The Bible says in the book of Genesis: “For this reason a man shall leave his father and mother, and shall cleave to his wife ...”. Hmm... but it doesn’t say that in reality, even the woman leaves her home! In the end, Adam’s speech in the Garden of Eden was certainly very beautiful and eloquent. However, we are of the opinion that not all women leave their husband’s side. Every woman also leaves her father and mother to start a new home with her partner. Let’s go one step further: “... and they will become one flesh”. This part, on the other hand, is totally true. As a couple, your partner’s problems are your problems. The responsibilities of one become, at least indirectly, the responsibilities of the other. In all aspects of life, the couple has an important and overriding meaning. This is especially true in the area of money, and sometimes you have to be aware of this.

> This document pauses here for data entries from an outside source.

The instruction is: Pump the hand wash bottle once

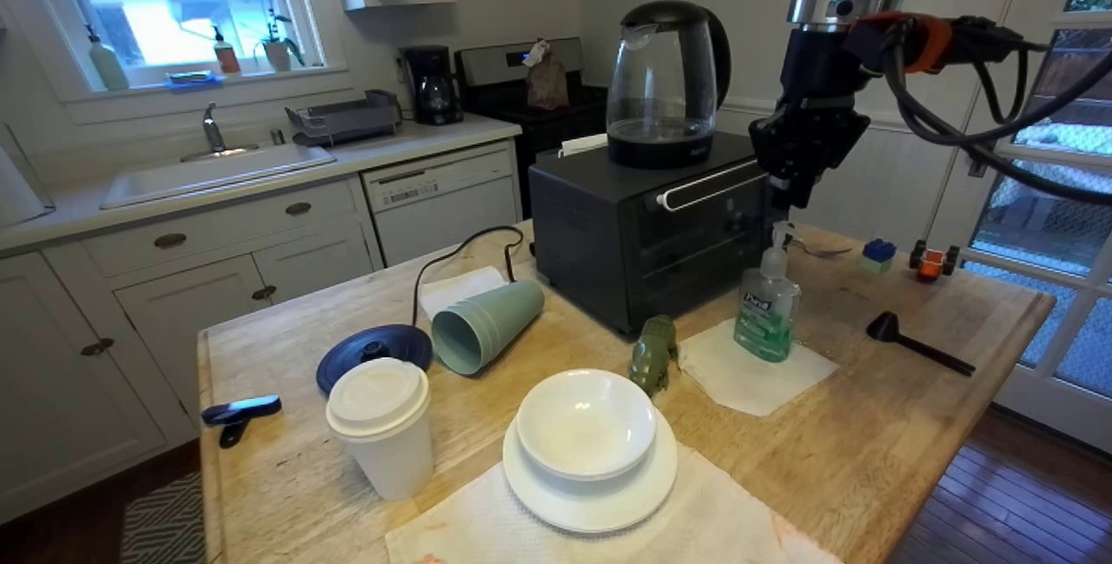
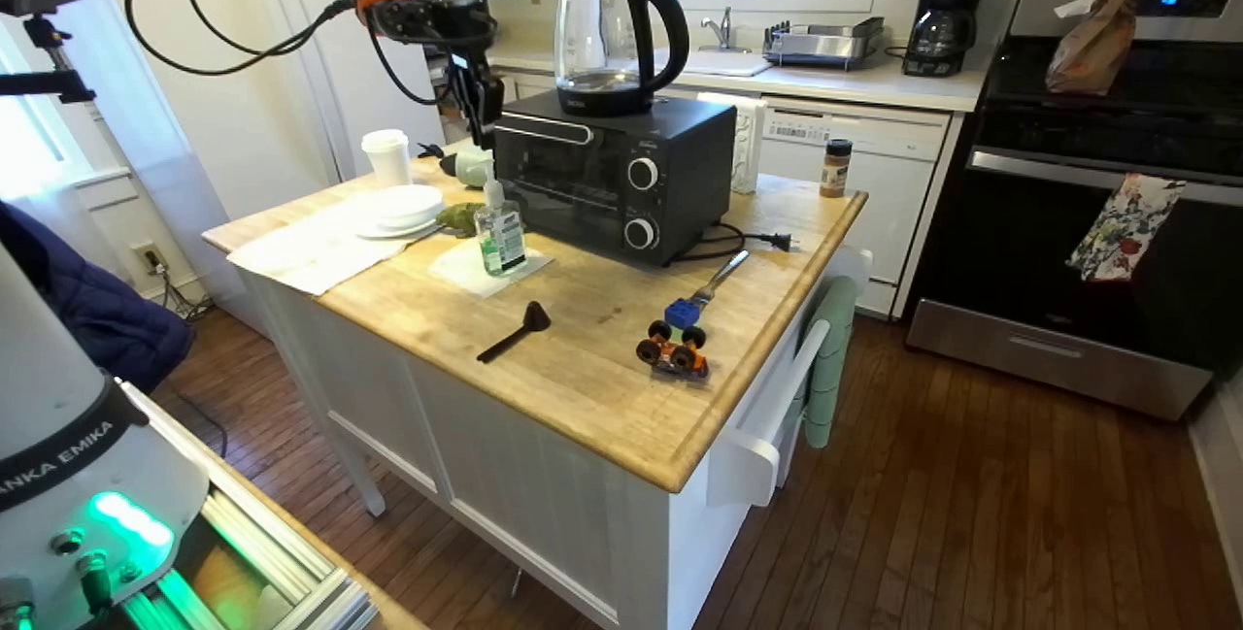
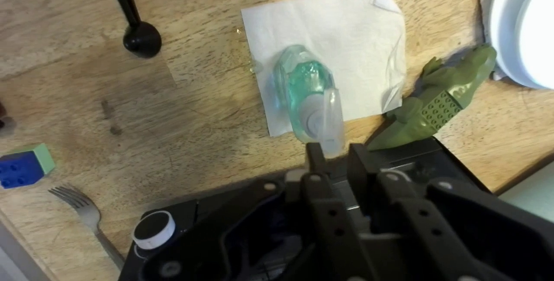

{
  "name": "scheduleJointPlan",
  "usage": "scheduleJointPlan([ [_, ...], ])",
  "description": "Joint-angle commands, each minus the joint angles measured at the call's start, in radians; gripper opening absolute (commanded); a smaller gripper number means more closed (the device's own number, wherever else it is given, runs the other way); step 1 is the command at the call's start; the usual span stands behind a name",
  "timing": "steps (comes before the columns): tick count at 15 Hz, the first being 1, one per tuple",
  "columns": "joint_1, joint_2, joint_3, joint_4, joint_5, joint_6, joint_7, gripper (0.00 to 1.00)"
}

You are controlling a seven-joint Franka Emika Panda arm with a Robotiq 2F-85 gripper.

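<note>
Just in front of the toaster oven point(image 1: 630, 238), the Purell pump bottle point(image 1: 766, 314) stands upright on a napkin point(image 3: 359, 56), the claw point(image 3: 336, 151) just above it, jaws slightly parted, close to the oven. A glass kettle point(image 1: 665, 86) tops the oven; a green toy reptile point(image 3: 433, 104) lies near its front corner, a fork point(image 3: 90, 217) near its knobs point(image 2: 642, 174).
</note>
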Motion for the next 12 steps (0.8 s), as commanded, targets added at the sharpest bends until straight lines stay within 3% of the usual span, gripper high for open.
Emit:
scheduleJointPlan([
  [1, 0.000, -0.008, 0.014, 0.009, -0.029, -0.067, 0.066, 0.00],
  [12, 0.000, 0.022, 0.017, -0.002, -0.054, -0.008, 0.094, 0.00],
])
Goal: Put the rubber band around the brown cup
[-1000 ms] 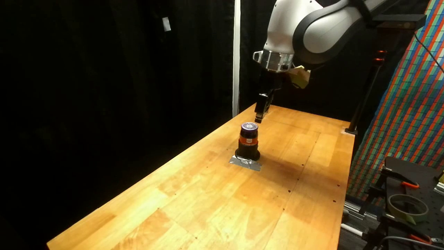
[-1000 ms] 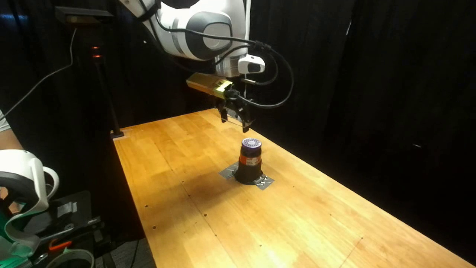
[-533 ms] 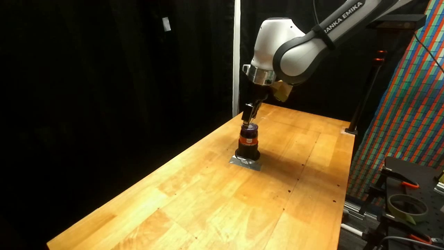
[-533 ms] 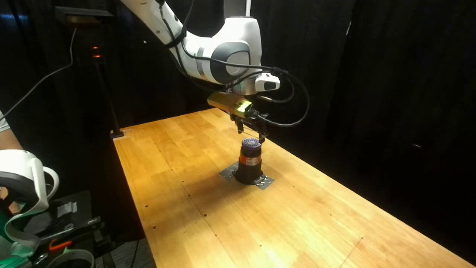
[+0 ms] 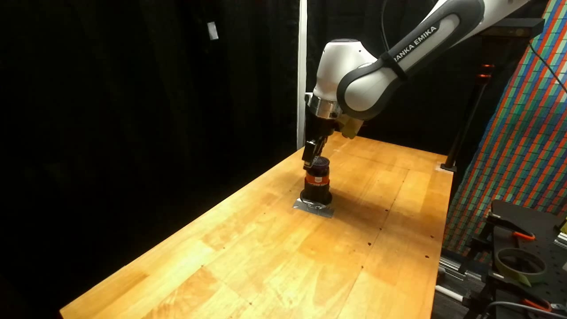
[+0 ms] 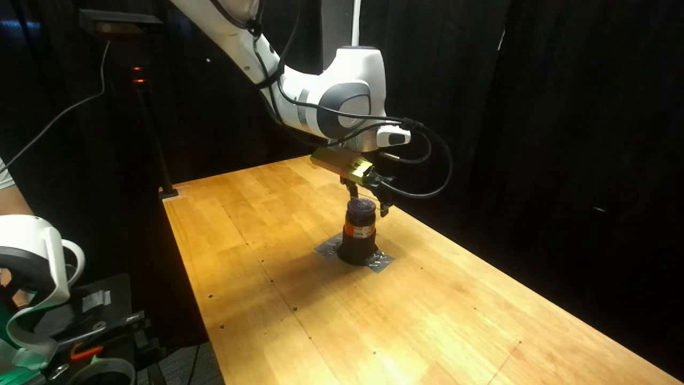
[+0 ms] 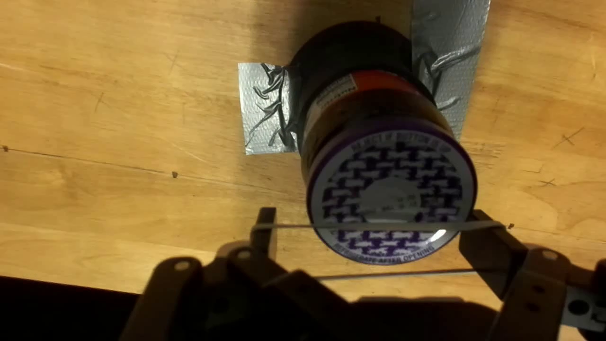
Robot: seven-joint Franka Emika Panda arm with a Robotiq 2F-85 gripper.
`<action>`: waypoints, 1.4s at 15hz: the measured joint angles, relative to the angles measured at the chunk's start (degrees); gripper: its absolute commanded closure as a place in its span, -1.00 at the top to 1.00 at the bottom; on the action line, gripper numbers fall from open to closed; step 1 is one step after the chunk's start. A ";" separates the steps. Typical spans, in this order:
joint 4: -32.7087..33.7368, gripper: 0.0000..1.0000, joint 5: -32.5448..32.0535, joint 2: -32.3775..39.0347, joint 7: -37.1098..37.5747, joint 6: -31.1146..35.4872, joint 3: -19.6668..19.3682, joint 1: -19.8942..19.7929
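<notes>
Lowered from here, the gripper (image 7: pixel 376 229) could snag the band (image 7: pixel 388 227) on the lid (image 7: pixel 390 189) of the cup (image 6: pixel 359 231): in the wrist view one strand crosses it, the other lies nearer, and the right finger (image 7: pixel 490 248) overlaps its edge. The fingers are spread wide, the band stretched round them, nothing pinched between. The cup stands toward the left edge of the table (image 5: pixel 274 257) in an exterior view, lid up, long axis vertical.
</notes>
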 measured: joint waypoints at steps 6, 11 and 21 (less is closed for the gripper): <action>0.27 1.00 0.00 1.45 -0.35 1.59 -0.01 -0.04; 0.17 1.00 0.55 1.82 -2.11 0.58 0.91 -1.15; -6.07 1.00 10.59 -3.04 -12.43 -3.40 6.65 -8.33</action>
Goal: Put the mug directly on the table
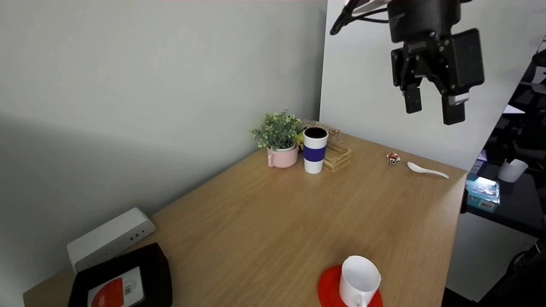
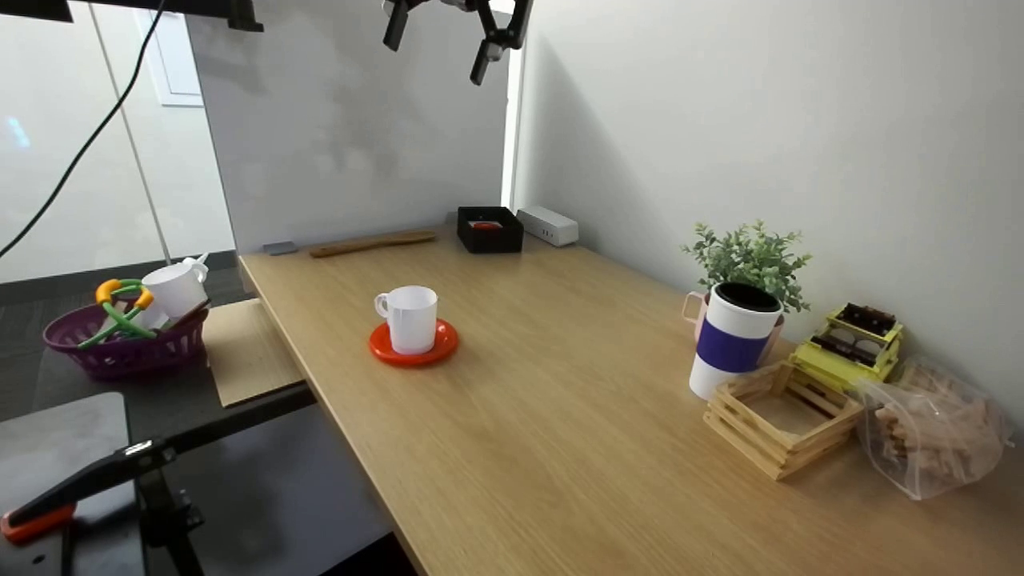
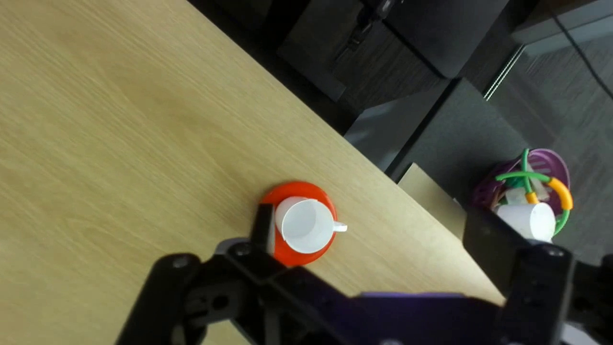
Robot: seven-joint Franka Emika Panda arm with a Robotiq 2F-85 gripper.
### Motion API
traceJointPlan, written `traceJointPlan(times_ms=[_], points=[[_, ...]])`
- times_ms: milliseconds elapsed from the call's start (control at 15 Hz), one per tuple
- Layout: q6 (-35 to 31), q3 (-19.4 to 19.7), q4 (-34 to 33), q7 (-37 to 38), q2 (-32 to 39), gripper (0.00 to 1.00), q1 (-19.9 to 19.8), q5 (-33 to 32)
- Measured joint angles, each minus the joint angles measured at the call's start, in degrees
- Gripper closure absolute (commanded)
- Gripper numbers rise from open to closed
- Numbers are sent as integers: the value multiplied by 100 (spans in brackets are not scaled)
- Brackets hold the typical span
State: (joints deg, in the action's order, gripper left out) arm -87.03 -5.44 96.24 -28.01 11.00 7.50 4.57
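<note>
Jaws of the black gripper [image 1: 433,106] spread wide, pointing down, high above the light-brown wood-grain worktop [image 1: 256,230] in both exterior views. Small plain white cylindrical mug [image 2: 413,322] is well below them, upright on a round red coaster [image 2: 382,346], so the coaster's between mug and wood. Wrist view: mug shows in the gap between the jaws, close to the jaw at picture left, far from the one at picture right; the picture-left jaw hides a bit of the coaster's edge. Mug's handle points toward the nearest long edge of the worktop.

Further out: upright white tumbler with dark-blue band and black top [image 2: 728,348], beside a pink pot [image 1: 283,158] with a green leafy plant [image 1: 276,130] and a slatted pale-wood crate [image 2: 744,440]; clear plastic bag [image 2: 912,472] of light-brown pieces [image 2: 900,428] next to the crate. Other end: square black tray [image 2: 490,240] holding a red-and-white item [image 1: 113,294], next to a white box with sockets [image 1: 111,239]. White spoon [image 1: 426,169] near an edge in an exterior view. Off the worktop: purple plastic basket [image 2: 120,364] with a white cup [image 2: 174,290] in it.
</note>
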Motion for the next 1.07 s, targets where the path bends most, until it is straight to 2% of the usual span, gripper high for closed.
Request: traceJointPlan(times_ms=[200,600,800,1067], points=[[494,-21,-564,-132,467,0,-10,-1],[502,-37,-661,-89,523,0,-20,-2],[-187,-76,-535,-81,573,0,-16,-143],[-1510,-205,-156,-83,650,0,-3,-397]])
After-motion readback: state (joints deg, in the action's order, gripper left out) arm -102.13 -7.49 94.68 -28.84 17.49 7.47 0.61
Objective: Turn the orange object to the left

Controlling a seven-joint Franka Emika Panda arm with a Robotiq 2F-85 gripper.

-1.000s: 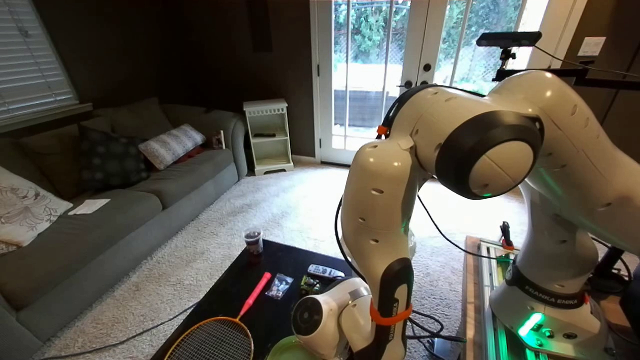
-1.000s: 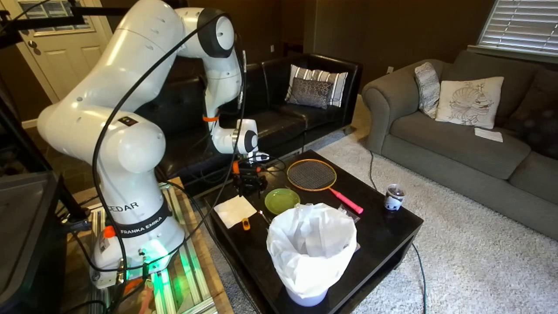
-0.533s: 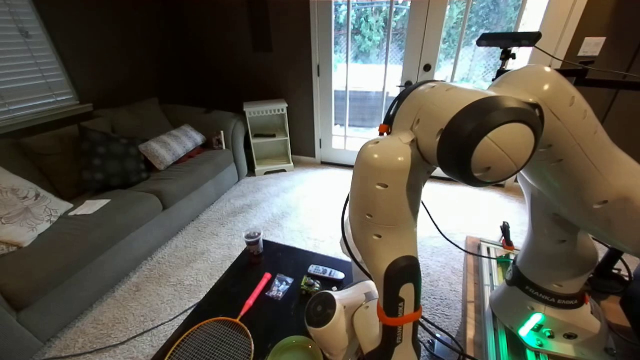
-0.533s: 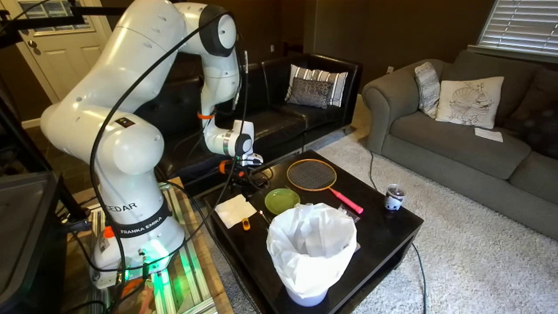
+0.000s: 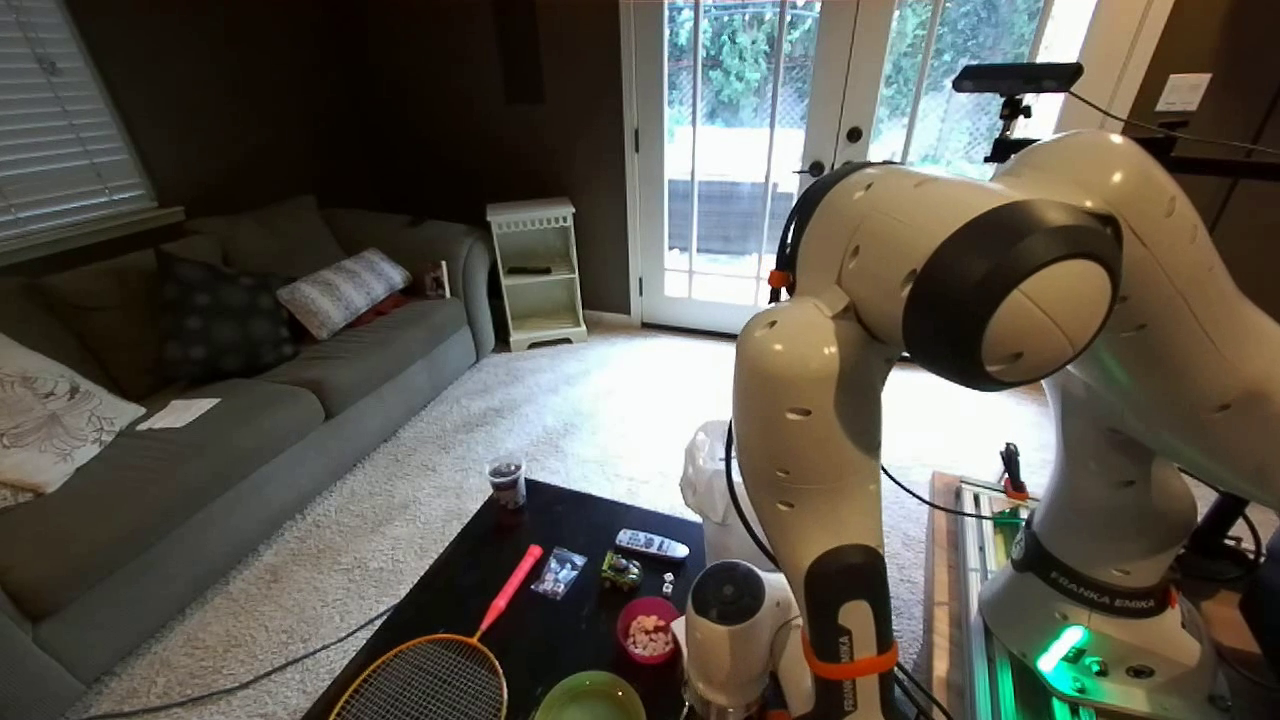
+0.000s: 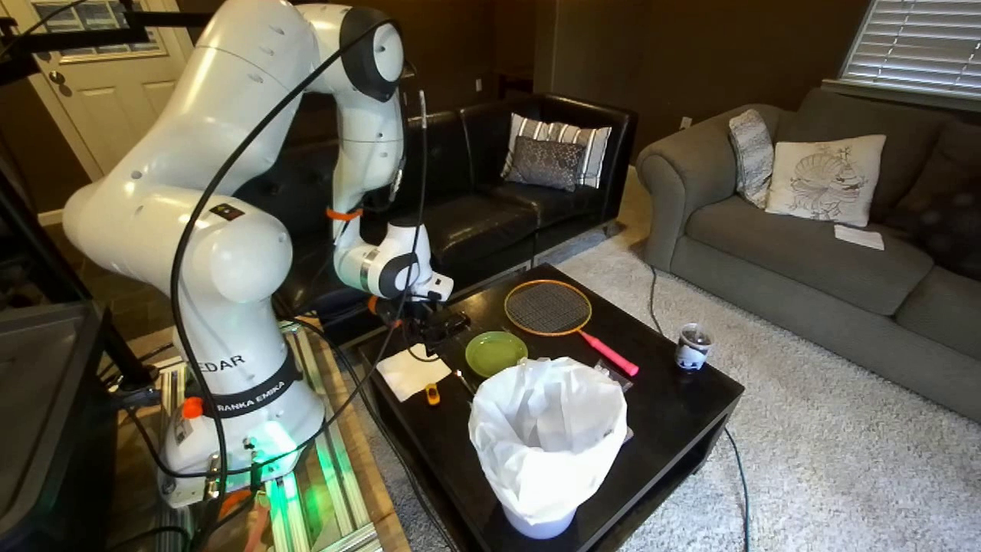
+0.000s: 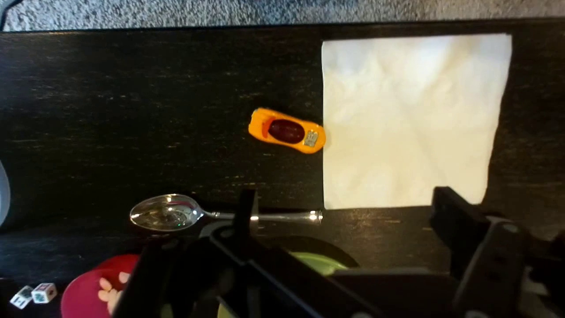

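Orange object (image 7: 287, 131) is elongated with a dark-red oval and a silvery patch on top, lying on the table (image 7: 132, 110), patched end at the edge of the napkin (image 7: 415, 123), gripper (image 7: 344, 201) over the table, jaws spread wide apart.

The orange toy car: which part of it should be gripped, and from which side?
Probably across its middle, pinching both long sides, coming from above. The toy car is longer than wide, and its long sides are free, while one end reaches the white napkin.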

The hardest thing is not to know who manages what, but to make all the decisions together, because difficulties are encountered and faced together. If one goes wrong, the other goes wrong. The complicity that must prevail is such that no one will be able to slip between you. And it is important to specify that it is your husband who is the MASTER of the house and therefore the main authorising officer of expenses. This doesn’t mean that you don’t have a say or that it wasn’t you who brought the money... It is also possible that you sometimes have your own needs, and that’s normal! In that case, take out a personal reserve, clearly mentioning it to your spouse. That way, you can budget the rest, agree on expenses and outings. For the rest, leave it to your husband and let him manage. If you have any doubts, don’t hesitate to assist him in his planning. It will be good for both of you.